EvgenyK · February 23, 2015, 2:49pm

modifying fTotalConnections outside lock can have potential problems:

          if Result = nil then begin
            if Cardinal(fTotalConnections) < fMaxPoolSize then begin   //<<<<<<<<<<<<<<
              result := CreateNewConnection(aConnectionName, OpenConnection, UserID, Password);
              result.ConnectionPool := self;
              inc(fTotalConnections);  //<<<<<<<<<<<<<<
              if Assigned(fOnConnectionAcquired) then fOnConnectionAcquired(Self, result);
            end;
          end;

tobygroves · February 23, 2015, 2:52pm

Ok so that’s a non-starter then.

Is there anything that can be done about this problem? As mentioned above, as my server can potentially connect to multiple SQL Servers, if one of these goes down for any reason then every attempt to connect to it will create a 20-ish second pause while it times out, during which no other connections can be made to other, working SQL Servers. This will bring the server to its knees

EvgenyK · February 23, 2015, 3:00pm

You can get closed connection inside lock and open it later if you passed OpenConnection as False.

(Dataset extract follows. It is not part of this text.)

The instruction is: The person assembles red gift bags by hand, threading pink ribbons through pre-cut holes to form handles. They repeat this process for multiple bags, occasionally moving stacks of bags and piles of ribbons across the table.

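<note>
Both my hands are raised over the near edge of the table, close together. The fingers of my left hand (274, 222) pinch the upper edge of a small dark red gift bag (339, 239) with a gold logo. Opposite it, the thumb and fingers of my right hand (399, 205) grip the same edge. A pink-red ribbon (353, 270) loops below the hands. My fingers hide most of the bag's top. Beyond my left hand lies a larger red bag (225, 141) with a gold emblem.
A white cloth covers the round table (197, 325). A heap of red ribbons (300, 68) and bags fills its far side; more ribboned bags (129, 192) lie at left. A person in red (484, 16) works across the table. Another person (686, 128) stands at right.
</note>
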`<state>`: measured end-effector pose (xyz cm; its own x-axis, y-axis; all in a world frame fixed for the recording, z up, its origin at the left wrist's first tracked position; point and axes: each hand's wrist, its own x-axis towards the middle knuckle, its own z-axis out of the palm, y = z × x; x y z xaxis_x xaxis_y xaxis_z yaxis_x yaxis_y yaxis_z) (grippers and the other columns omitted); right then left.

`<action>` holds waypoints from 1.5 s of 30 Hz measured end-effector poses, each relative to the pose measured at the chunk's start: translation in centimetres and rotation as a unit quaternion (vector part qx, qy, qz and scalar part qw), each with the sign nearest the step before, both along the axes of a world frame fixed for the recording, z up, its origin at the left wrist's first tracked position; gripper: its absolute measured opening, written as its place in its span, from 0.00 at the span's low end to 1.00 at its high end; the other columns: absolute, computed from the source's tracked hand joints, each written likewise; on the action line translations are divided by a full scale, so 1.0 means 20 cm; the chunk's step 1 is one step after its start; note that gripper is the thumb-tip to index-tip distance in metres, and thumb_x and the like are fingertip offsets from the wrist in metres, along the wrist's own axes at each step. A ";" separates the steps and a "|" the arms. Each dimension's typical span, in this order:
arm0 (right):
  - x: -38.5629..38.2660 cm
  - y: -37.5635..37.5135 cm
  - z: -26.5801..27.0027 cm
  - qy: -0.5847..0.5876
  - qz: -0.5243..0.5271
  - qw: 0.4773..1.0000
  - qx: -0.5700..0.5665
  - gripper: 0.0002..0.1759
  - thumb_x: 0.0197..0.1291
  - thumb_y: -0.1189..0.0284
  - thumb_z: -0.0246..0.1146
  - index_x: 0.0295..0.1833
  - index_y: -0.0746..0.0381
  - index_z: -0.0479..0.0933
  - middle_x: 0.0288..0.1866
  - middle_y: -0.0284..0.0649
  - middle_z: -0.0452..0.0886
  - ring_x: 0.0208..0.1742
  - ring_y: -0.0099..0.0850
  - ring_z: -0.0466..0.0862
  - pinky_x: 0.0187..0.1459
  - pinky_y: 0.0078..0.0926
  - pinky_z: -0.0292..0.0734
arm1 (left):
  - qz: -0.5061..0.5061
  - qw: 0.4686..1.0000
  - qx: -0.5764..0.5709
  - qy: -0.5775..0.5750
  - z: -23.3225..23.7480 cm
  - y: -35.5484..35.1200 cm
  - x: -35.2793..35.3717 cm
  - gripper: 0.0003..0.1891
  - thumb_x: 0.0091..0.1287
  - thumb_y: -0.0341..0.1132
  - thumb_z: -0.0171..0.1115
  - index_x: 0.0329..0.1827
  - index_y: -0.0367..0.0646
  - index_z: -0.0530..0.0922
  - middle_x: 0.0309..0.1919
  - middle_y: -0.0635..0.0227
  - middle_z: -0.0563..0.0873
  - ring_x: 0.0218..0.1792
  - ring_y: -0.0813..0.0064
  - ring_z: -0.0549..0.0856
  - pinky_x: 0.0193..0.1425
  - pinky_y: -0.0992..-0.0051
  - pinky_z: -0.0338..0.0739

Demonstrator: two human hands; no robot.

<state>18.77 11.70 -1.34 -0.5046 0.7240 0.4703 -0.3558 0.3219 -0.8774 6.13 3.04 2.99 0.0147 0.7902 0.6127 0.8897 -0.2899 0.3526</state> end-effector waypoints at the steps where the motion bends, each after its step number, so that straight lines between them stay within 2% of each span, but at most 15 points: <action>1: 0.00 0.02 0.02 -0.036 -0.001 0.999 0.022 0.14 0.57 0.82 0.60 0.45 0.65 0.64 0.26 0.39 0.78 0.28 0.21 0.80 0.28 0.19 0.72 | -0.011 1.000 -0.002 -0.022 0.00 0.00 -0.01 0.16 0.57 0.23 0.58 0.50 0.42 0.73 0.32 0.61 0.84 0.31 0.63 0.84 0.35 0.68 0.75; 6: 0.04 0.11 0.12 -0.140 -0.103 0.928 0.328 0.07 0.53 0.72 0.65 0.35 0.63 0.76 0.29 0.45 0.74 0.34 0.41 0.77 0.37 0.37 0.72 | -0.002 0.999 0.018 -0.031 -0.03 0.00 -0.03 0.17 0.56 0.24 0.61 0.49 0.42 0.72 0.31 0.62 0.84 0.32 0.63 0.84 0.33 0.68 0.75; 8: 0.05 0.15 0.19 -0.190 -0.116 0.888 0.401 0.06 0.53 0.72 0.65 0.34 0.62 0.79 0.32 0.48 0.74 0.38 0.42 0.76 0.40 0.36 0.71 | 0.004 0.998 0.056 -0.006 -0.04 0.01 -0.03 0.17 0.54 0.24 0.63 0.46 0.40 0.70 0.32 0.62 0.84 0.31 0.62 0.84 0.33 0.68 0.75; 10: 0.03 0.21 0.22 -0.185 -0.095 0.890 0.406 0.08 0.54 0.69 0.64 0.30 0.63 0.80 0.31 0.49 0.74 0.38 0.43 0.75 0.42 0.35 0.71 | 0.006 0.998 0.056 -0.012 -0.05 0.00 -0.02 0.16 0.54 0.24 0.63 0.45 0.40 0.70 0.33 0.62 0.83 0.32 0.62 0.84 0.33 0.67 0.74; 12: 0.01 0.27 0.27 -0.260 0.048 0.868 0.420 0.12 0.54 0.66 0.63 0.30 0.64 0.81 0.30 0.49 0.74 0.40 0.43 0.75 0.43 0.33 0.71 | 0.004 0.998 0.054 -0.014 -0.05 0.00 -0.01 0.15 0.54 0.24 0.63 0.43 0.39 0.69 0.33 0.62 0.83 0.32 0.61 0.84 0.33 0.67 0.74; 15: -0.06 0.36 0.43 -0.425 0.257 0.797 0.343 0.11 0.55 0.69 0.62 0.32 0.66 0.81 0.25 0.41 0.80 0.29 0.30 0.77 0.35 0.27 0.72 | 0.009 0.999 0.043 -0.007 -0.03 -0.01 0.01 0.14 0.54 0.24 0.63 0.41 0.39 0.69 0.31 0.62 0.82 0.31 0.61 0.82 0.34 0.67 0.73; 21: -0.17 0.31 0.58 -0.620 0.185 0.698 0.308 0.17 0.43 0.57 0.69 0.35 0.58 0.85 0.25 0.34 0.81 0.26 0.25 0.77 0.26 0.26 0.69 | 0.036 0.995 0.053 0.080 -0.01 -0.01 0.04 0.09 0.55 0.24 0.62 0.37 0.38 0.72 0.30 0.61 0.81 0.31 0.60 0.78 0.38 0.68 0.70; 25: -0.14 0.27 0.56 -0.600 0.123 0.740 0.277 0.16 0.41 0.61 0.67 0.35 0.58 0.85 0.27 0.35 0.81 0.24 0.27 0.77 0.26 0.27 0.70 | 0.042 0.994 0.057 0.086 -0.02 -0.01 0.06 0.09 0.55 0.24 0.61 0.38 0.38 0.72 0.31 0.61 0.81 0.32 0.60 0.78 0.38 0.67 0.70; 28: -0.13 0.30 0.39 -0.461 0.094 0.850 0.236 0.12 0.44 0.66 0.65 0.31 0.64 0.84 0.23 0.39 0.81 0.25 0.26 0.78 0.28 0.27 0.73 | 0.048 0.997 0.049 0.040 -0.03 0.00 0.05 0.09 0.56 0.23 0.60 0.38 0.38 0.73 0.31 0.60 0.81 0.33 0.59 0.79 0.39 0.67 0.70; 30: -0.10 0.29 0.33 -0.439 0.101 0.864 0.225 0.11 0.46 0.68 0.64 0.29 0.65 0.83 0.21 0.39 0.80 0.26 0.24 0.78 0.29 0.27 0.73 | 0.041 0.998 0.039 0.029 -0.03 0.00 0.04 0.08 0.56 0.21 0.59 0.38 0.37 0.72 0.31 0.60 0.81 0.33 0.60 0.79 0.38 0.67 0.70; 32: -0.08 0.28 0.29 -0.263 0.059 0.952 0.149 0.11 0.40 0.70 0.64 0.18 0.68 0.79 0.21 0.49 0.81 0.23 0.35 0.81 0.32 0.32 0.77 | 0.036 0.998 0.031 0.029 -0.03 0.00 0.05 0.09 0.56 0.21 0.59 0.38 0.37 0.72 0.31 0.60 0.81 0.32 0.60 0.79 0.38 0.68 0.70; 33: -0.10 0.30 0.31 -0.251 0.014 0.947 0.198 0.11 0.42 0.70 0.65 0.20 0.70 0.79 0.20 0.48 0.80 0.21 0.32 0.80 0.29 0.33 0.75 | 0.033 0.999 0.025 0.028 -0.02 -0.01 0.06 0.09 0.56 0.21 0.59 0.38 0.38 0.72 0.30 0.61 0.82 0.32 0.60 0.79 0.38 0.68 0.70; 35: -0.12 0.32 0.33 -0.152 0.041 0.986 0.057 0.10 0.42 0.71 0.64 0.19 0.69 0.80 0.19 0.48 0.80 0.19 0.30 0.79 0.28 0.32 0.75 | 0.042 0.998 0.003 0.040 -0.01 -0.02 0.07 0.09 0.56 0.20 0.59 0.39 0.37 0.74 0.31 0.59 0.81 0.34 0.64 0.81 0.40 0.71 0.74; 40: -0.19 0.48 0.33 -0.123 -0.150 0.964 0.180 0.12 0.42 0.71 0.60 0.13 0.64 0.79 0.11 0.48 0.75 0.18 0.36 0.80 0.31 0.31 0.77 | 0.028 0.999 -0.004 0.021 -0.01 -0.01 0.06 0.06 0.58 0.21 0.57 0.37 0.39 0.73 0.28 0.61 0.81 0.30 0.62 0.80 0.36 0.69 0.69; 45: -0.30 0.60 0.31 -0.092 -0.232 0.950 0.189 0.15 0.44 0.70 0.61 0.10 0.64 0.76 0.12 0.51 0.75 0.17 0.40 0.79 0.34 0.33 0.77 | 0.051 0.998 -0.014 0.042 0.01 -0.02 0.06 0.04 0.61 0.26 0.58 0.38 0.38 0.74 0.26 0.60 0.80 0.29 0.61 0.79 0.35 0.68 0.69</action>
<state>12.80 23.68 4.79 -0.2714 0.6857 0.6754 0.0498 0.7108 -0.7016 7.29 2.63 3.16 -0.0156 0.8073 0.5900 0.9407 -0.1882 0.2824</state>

tobygroves · February 23, 2015, 3:22pm

I thought about that but wasn’t sure how to make use of it. At present I’m testing connectivity by attempt to open a dataset contained within a schema in one of my services - if this fails then I know the server is inaccessible. Obviously doing it this way, there’s no way I can make use of the OpenConnection parameter in the CreateNewConnection call as this is made by the framework.

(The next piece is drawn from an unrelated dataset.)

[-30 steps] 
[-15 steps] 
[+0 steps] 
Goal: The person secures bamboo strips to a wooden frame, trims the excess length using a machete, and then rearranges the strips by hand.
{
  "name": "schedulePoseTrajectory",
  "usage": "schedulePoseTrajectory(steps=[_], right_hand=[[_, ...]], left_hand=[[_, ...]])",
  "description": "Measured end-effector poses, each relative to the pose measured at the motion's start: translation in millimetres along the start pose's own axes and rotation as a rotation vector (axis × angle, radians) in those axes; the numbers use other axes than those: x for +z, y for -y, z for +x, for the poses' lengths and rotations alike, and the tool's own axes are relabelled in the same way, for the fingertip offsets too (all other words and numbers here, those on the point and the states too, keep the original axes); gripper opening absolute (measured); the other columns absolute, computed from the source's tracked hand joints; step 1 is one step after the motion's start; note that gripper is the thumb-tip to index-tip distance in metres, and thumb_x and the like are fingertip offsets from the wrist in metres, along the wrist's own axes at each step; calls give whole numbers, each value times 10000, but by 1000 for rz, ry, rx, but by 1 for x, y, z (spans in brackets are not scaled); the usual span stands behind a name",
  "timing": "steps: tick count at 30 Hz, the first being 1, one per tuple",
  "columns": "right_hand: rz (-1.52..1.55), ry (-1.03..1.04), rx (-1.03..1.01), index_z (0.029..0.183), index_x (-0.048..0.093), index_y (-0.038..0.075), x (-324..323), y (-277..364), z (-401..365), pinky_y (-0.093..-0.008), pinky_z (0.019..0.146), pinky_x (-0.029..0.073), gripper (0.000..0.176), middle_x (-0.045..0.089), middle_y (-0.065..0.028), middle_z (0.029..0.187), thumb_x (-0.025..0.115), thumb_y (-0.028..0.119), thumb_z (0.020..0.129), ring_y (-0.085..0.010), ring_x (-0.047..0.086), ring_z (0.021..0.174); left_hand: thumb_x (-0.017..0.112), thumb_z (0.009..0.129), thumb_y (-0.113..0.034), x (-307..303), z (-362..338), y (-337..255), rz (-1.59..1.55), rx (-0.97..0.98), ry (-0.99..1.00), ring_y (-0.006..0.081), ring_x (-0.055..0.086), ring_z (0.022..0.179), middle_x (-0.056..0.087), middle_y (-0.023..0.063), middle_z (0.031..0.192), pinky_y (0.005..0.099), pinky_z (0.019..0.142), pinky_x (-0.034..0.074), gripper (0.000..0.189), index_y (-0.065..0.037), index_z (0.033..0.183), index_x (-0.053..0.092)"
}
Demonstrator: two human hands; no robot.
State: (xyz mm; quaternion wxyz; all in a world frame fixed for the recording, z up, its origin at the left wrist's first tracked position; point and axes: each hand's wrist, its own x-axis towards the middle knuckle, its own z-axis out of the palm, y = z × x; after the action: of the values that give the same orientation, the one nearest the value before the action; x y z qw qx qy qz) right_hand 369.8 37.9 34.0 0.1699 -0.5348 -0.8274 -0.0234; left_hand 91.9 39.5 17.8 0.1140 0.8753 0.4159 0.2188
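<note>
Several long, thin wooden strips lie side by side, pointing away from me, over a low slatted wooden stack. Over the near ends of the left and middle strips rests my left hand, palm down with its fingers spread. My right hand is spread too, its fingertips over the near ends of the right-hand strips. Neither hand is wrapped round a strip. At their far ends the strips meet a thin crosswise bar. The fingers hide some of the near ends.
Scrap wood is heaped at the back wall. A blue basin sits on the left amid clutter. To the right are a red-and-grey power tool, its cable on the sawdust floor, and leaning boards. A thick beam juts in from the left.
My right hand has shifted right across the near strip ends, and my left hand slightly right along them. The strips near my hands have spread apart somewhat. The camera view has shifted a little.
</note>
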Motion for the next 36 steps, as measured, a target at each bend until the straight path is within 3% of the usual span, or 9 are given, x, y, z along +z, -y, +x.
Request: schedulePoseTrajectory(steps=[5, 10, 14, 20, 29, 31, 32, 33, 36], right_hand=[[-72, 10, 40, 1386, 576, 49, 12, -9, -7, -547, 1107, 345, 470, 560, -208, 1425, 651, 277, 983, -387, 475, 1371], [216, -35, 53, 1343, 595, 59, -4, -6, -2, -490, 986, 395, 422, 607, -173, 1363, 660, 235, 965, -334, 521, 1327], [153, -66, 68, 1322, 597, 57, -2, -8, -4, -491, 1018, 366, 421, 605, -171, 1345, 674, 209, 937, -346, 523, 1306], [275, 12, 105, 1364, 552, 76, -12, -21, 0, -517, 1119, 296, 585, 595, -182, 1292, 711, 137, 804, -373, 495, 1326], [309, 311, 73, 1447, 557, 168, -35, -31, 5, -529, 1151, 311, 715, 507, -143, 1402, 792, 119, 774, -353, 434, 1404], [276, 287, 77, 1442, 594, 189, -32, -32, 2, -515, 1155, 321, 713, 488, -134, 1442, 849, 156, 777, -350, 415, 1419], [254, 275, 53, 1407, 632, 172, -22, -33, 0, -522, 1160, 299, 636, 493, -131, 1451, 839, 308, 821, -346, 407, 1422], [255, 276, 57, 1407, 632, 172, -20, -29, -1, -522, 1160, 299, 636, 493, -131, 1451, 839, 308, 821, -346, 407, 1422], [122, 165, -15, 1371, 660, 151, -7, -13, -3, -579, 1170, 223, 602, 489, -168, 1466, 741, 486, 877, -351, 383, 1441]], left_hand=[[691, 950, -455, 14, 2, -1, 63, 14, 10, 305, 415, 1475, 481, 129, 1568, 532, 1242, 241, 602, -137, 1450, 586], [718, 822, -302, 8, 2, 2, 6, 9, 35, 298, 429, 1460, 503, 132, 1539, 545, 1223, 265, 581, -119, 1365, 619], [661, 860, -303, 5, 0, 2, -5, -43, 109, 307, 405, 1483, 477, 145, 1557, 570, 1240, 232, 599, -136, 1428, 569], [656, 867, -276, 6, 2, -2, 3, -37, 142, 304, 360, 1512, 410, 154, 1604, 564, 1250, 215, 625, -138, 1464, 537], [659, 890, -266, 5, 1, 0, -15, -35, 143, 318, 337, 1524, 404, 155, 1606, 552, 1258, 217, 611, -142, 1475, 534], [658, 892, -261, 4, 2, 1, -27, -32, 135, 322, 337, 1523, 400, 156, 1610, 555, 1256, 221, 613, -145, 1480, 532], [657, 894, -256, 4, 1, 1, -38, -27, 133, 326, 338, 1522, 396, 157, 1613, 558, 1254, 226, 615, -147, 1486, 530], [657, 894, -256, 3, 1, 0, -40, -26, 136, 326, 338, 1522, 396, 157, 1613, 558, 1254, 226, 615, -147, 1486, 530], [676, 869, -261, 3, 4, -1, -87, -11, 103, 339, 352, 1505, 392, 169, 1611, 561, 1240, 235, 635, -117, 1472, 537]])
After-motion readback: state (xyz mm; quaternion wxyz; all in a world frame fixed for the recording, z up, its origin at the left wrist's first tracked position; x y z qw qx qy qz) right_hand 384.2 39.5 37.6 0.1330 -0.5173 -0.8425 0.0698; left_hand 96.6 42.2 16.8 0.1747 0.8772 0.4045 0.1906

I tried calling CreateNewConnection directly (had to derive my own class from TDAConnectionManager to change the visibility) but this seems to create sporadic exceptions from the FireDAC driver so I presumed wasn’t a viable route.

Is there a recommended way of creating a new connection manually where I can defer opening the connection until after I’ve obtained it or, alternatively, could the code above be changed to open the connection outside the lock?

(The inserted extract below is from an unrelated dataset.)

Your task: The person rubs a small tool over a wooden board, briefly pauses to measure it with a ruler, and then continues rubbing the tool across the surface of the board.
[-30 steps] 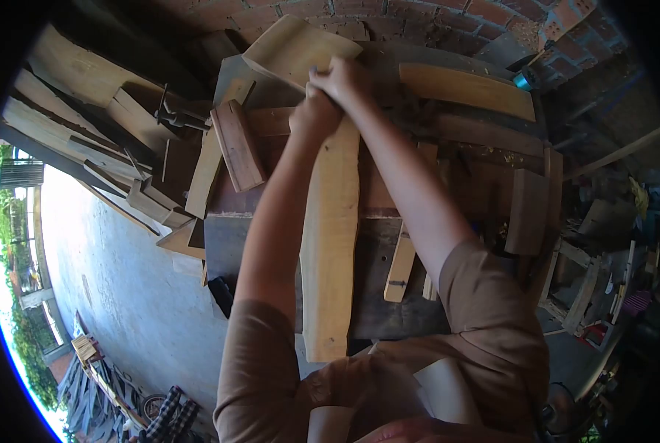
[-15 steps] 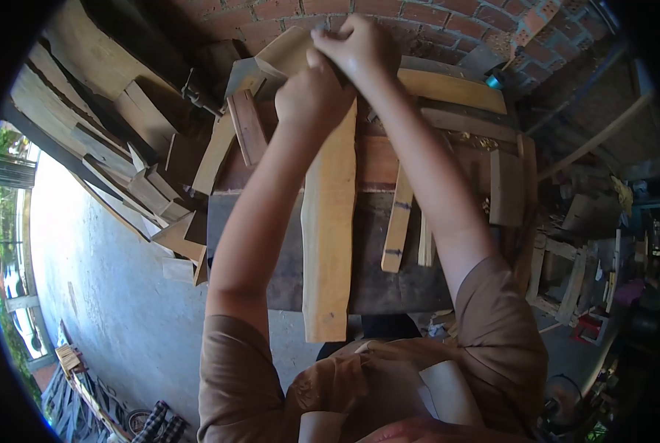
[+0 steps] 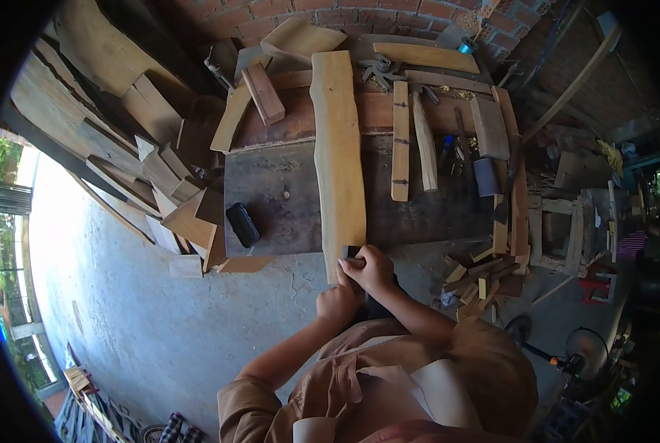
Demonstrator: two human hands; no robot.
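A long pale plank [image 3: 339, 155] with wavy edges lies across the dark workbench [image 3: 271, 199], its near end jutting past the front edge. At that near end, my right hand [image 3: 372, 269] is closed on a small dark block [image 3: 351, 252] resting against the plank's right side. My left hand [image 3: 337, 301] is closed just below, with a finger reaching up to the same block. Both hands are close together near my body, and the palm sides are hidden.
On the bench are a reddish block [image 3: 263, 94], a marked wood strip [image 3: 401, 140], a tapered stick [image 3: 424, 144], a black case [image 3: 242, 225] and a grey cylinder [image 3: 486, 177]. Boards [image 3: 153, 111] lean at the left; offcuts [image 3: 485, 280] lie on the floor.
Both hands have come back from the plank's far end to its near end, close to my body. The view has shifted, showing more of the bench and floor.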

tobygroves · February 23, 2015, 3:37pm

Aha - just tried it by using the NewConnection public method and it seems to work without the sporadic exception I was getting earlier, but I’m now getting a small memory leak (61-68 bytes: Unknown) each time. Will try to track this down.

UPDATE: Seems the memory leak is my fault so, if I can work that out, this might work.

Question - would it make sense to change the NewConnection function to never open the connection in the call to CreateNewConnection but then attempt to open it outside the lock? Surely that would be safe and would prevent this issue of blocking all other connection creation calls when one is busy timing out trying to connect? Something like this:

  while result = nil do begin
    list := fConnectionCache.LockList;
    try
      ...
      if Result = nil then begin
        // If it doesn't find one and the max poolsize is not reached then creates it...
        if Cardinal(fTotalConnections) < fMaxPoolSize then begin
          result := CreateNewConnection(aConnectionName, False, UserID, Password);
          result.ConnectionPool := self;
          inc(fTotalConnections);
          if Assigned(fOnConnectionAcquired) then fOnConnectionAcquired(Self, result);
        end;
      end;
    finally
      fConnectionCache.UnlockList;
    end;
    if Result = nil then begin
      // Otherwise either waits and tries again or raises an error
      case PoolBehaviour of
        pbRaiseError: DAError(True, err_MaxPoolSizeReached);
        pbWait:  DAError(fConnectionWait.WaitFor(1000 * fWaitIntervalSeconds) <> wrSignaled,err_MaxPoolSizeReached);
        pbIgnoreAndReturn: break;
      end;
    end
    else if OpenConnection then
      result.Open;
  end;

RemObjectsSoftware · February 23, 2015, 4:23pm

Thanks, logged as bugs://71340

EvgenyK · February 23, 2015, 4:28pm

I’ve logged it for reviewing.
Note: it won’t come into current release because it is already locked

tobygroves · February 24, 2015, 8:12am

Thanks.

RemObjectsSoftware · March 2, 2015, 7:23pm

bugs://71340 got closed with status fixed.

tobygroves · March 4, 2015, 3:51pm

Aha, good news Is the fix as per my code above or can I get hold of the changed code so I can integrate it into my version?

EvgenyK · March 5, 2015, 7:21am

it’s based on your code
I’ve a bit refactored this method:
fOnConnectionAcquired event will be fired before except instead of firing on several places.